I thought it might be interesting to explain the process of how I built this little quilt.  Not a quilt actually, only 9" X 12", so really only a very small wall hanging.  This one started with this cross stitch picture I came across at the thrift store.  I felt compelled to "rescue" it because it really is nice handwork, very well stitched on linen.  So, I brought it home and took it out of the frame and washed and pressed it.  I was very happy to find a nice allowance of fabric all the way around - sign of a good framer! - so I was able to use the linen around the outside as a backing for a crazy quilted border.

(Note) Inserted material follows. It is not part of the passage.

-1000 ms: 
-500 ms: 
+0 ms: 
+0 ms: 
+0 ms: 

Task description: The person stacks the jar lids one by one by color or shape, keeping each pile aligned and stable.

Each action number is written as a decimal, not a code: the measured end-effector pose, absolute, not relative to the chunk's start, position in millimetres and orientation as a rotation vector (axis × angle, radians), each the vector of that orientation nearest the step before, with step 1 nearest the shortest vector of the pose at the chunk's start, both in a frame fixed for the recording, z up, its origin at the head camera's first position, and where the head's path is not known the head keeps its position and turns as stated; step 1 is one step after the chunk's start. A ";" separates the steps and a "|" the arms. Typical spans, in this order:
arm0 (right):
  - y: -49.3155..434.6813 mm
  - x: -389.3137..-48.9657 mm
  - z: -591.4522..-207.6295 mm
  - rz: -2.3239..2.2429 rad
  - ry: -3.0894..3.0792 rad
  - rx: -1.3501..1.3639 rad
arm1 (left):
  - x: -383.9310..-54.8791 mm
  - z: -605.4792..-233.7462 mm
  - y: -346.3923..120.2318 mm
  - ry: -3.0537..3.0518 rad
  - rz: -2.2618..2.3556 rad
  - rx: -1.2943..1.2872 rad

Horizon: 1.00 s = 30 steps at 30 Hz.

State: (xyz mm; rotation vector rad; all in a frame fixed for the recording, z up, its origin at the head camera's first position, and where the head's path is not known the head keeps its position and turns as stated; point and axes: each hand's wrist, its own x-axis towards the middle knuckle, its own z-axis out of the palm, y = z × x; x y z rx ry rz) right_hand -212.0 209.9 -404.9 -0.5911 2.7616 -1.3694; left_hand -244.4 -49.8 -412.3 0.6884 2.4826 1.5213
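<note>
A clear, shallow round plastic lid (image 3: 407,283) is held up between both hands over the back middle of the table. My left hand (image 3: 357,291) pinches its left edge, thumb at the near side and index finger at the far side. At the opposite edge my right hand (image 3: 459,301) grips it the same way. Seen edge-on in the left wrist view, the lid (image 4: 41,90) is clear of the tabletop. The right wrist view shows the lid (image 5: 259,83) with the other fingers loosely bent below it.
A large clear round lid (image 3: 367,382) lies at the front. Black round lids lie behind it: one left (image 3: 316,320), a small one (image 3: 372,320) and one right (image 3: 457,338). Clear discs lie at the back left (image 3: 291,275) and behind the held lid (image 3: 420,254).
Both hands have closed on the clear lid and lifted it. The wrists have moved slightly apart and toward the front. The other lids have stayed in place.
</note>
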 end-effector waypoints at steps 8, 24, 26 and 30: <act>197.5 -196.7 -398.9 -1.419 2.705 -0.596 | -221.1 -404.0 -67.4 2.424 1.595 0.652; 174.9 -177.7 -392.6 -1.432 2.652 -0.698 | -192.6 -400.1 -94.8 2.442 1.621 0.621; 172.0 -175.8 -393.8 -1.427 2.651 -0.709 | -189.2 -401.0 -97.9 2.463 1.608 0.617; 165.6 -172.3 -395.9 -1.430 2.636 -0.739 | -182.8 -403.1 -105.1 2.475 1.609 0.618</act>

I wanted this to be a cheerful piece that would be nice for a baby or child's wall, so I chose quilting cotton batiks in bright colours for the crazy quilt patches.  I had a friend visiting while I was putting the crazy patch together and didn't want to drag out the sewing machine so instead I basted all the patches on by hand.  I wasn't too excited about the way the edges came out but I don't worry about that unduly.   For me the crazy patch is just a canvas for the stitches and I trust the seam treatments to tie it all together visually and make it work.
I know folks who do their seam treatments and then remove the basting threads and trust it will all hold together but I'm not one of them!  My seam treatments are just decorative and I don't trust them to hold anything together long term so I use a ladder stitch to secure everything before I go further.  Here is how that works...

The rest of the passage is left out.